Sorting is an operation that has received a lot of attention. Writing your own sort isn't advisable if you are interested in high performance. I would consider something like thrust, back40computing, moderngpu, or CUB for sorting on the GPU.
Most of the above will be handling an array at a time, using the full GPU to sort an array. There are techniques within thrust to do a vectorized sort which can handle multiple arrays "at once", and CUB may also be an option for doing a "per-thread" sort (let's say, "per thread block").
Generally I would say the same thing about CPU sorting code. Don't write your own.

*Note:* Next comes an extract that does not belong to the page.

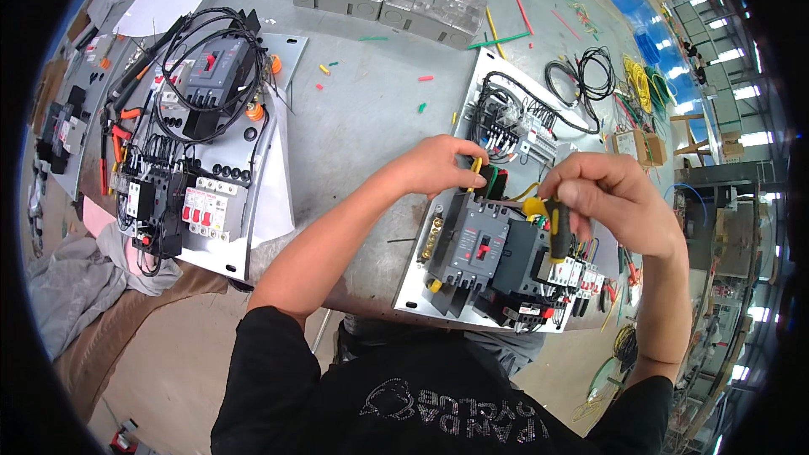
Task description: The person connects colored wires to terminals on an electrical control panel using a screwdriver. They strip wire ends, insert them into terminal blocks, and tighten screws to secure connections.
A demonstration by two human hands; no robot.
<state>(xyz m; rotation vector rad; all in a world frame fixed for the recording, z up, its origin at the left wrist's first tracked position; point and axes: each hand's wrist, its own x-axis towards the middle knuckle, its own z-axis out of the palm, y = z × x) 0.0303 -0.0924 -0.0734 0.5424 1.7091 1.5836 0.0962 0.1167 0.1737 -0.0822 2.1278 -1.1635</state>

EDIT: I guess one more comment. I would lean heavily towards the first approach you mention (i.e. not doing a sort per thread.) There are two related reasons for this:
- Most of the fast sorting work has been done along the lines of your first method, not the second.
- The GPU is generally better at being fast when the work is well adapted for SIMD or SIMT. This means we generally want each thread to be doing the same thing and minimizing branching and warp divergence. This is harder to achieve (I think) in the second case, where each thread appears to be following the same sequence but in fact data dependencies are causing "algorithm divergence". On the surface of it, you might wonder if the same criticism might be levelled at the first approach, but since these libraries I mention arer written by experts, they are aware of how best to utilize the SIMT architecture. The thrust "vectorized sort" and CUB approaches will allow multiple sorts to be done per operation, while still taking advantage of SIMT architecture.